The Rustin Times is an online media advocacy platform/news website aimed at elevating the conversation around LGBTIQ persons/issues in Nigeria. It is an initiative founded on the principles of justice, equality, inclusion and diversity. Our mission is to tell stories that need to be shared and also find ways to engage the society with written and video content. We hope that it will help change hearts and minds as we celebrate people in our communities making a difference.
Everyone deserves a chance to live and exist regardless of their race, gender or sexual orientation and The Rustin Times is a vehicle to push for change in Nigeria.
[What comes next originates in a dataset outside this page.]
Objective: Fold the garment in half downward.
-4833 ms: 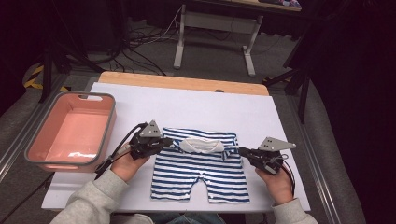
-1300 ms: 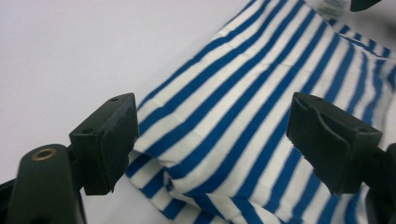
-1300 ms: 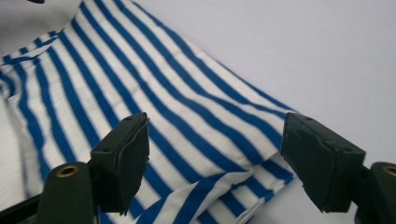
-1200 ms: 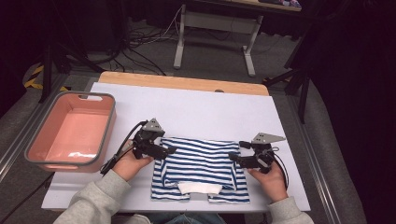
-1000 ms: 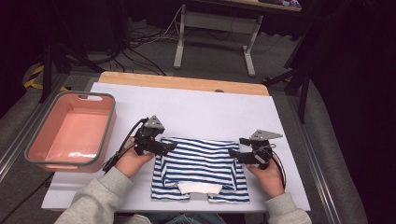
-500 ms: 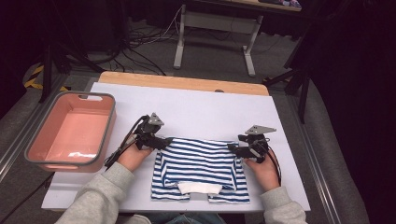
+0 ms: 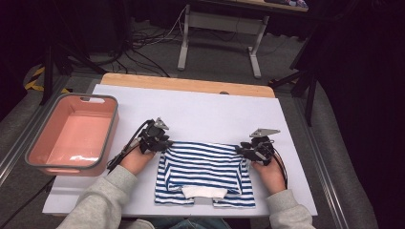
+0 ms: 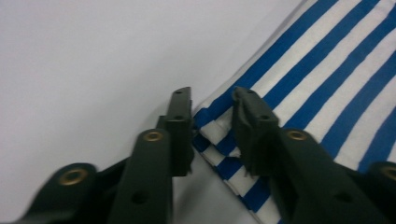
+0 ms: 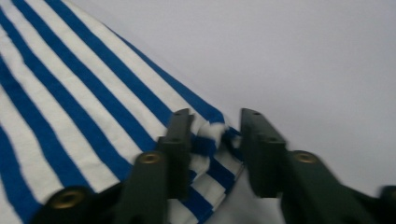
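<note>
Jaws of both hand-held grippers had just been closing, each w/ cloth between them. The striped shorts (image 7: 204, 175) lay folded on the near-centre of the desk (image 7: 200, 112), white waistband at the near edge, fold line at the far edge. That's a change from approx 5 s earlier, when the shorts lay flat w/ waistband at the far side and legs toward the person; since then the far half had been brought over the near half. About 1 s earlier both grippers sat at the far corners w/ jaws wider.

The left hand-held gripper (image 8: 212, 123) was at the far-left corner of the fold, jaws pinching the stacked striped layers; the corner bunched between the pads. The right hand-held gripper (image 9: 215, 140) did likewise at the far-right corner, cloth puckered in its pinch. So both looked clenched on the shorts, not released.

Judgement: first fold done, fresh grip taken for a 2nd fold or a lift, maybe toward the pink bin (image 7: 71, 136) at far left. The bin had nothing in it.
</note>
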Motion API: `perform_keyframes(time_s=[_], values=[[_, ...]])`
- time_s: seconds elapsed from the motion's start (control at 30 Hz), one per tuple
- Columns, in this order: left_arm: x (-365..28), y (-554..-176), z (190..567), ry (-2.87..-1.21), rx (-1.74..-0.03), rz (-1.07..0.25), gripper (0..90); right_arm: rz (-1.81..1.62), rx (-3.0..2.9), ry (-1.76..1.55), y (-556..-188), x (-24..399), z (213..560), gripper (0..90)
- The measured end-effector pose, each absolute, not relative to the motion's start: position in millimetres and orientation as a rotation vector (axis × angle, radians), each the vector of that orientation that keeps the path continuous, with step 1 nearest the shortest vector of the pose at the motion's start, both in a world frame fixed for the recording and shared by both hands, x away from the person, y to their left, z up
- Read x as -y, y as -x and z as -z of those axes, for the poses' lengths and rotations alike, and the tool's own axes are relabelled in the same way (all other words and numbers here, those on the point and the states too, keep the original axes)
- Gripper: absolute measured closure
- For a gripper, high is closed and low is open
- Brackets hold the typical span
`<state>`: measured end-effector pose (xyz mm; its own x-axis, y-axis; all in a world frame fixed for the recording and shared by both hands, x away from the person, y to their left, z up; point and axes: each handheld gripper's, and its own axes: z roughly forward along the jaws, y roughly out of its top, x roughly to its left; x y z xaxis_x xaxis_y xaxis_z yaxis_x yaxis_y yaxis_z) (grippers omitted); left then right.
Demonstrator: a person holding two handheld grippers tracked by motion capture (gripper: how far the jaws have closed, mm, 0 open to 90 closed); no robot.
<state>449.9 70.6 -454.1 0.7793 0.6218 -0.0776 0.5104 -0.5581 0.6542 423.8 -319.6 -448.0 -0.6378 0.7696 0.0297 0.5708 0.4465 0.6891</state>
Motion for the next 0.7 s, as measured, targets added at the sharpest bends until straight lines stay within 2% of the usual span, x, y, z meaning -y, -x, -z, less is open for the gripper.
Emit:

What issue are you trying to solve?
According to ‘Not Dancing to Their Music,’ a report that was done by the Bisi Alimi Foundation, 71% of LGBT Nigerian respondents believed they were abused due to their gender identity or sexuality, while a large majority say they have experienced discrimination, abuse, and harassment. The aim is to highlight this gross negligence of the human rights of Nigeria’s LGBT community and create a call to action, forcing the government to rethink its anti-gay laws and create a society that LGBT persons can live in without discrimination.
What approach do you take to solve this issue?
Our approach to changing this situation is to use multimedia content ranging from documentaries, films and web series. The film industry is booming in Nigeria and young people in the country currently consume a lot of web content as evidenced in some of the popular shows like Ndani’s Rumour Has It. Through multimedia content, we will highlight these issues and create a call to action, forcing the government to rethink its anti-gay laws and create a society that LGBT persons can live in without discrimination.
What is the potential impact of your initiative?
The potential impact of this initiative is the ability for it to expose Nigerians to the horrors of living as an LGBT person in Nigeria. After every multimedia production, we hope to have a feedback mechanism in place to get people to actually speak out on some of these issues. From social media engagements to petitions and even to large-scale premieres across the country, the impact that this initiative could have is huge.
In May 2018, the BBC released a documentary on the effects of codeine abuse on Nigerians. This documentary currently has over 1 million views on YouTube and started a conversation on the internet on the impact of codeine addiction. After it became a trending topic, the government took to action to curb the abuse. This is what can happen without multimedia content. We can make it viral by working with NOW. This could lead to a conversation that might cause the government to take action against discrimination against members of the LGBT community.